Aim of the task
The required copy runs from the first line of the material through the line containing "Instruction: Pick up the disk", exactly as written and without pictures.

Records to process
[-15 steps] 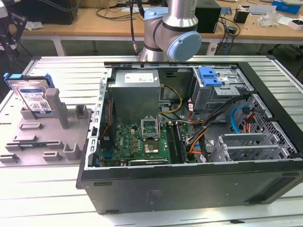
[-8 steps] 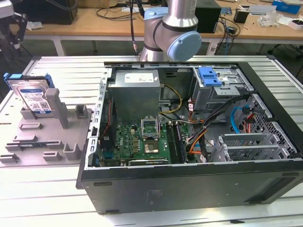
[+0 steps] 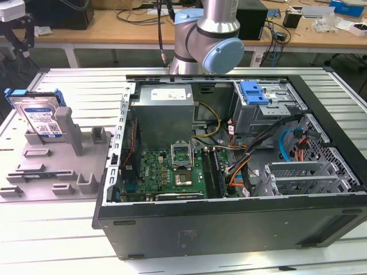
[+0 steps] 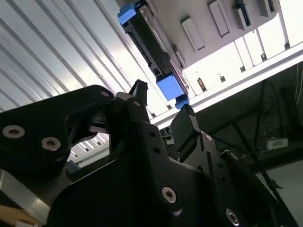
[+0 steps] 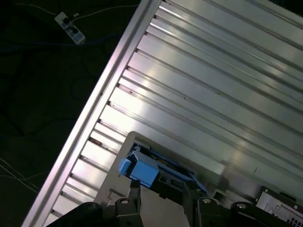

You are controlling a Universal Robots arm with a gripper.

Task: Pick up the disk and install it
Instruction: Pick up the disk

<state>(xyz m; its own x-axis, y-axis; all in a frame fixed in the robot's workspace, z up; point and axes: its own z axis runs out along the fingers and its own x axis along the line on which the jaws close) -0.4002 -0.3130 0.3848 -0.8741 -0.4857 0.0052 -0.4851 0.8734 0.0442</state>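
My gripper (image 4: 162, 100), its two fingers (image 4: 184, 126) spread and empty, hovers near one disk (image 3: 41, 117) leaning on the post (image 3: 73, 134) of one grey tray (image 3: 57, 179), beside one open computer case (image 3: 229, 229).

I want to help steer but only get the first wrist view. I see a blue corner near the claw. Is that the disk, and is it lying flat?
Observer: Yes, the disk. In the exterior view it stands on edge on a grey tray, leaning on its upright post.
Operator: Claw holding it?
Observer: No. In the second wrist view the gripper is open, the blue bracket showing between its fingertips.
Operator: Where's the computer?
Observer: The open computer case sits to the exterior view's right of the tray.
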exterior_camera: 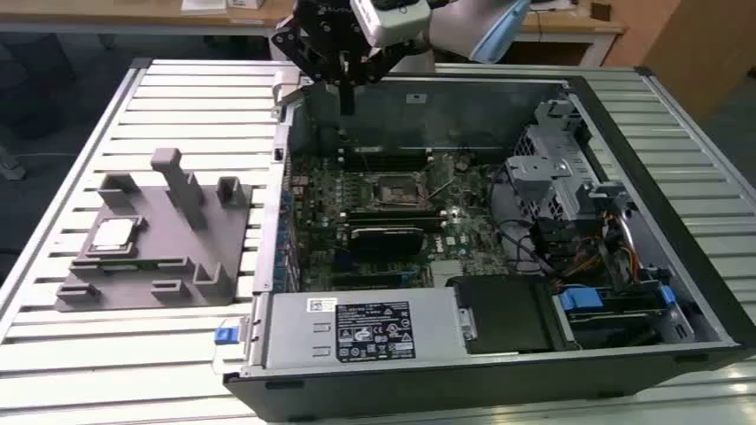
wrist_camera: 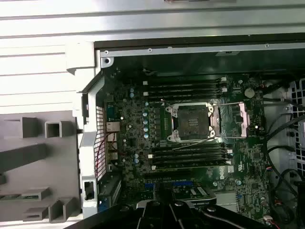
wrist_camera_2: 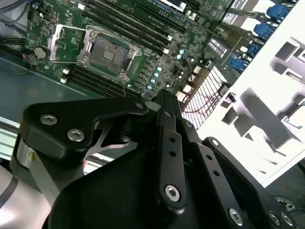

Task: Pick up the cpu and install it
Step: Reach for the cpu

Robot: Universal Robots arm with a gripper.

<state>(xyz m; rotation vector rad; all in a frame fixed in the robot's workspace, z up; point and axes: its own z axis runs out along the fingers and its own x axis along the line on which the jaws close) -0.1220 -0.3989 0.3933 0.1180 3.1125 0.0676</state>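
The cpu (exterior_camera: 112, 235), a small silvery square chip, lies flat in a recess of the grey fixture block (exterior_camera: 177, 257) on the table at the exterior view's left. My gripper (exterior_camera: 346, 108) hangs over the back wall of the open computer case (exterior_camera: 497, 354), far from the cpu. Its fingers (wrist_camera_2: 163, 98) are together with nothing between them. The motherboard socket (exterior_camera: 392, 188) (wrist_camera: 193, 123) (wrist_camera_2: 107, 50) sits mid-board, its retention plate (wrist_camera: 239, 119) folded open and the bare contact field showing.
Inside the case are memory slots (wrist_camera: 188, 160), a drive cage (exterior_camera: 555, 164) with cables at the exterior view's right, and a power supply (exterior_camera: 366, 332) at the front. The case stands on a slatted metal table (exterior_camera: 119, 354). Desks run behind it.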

Response to this task
[-15 steps] 
[-8 steps] 
[+0 steps] 
[+0 steps] 
[+0 steps] 

You are controlling a Universal Robots arm with a gripper.

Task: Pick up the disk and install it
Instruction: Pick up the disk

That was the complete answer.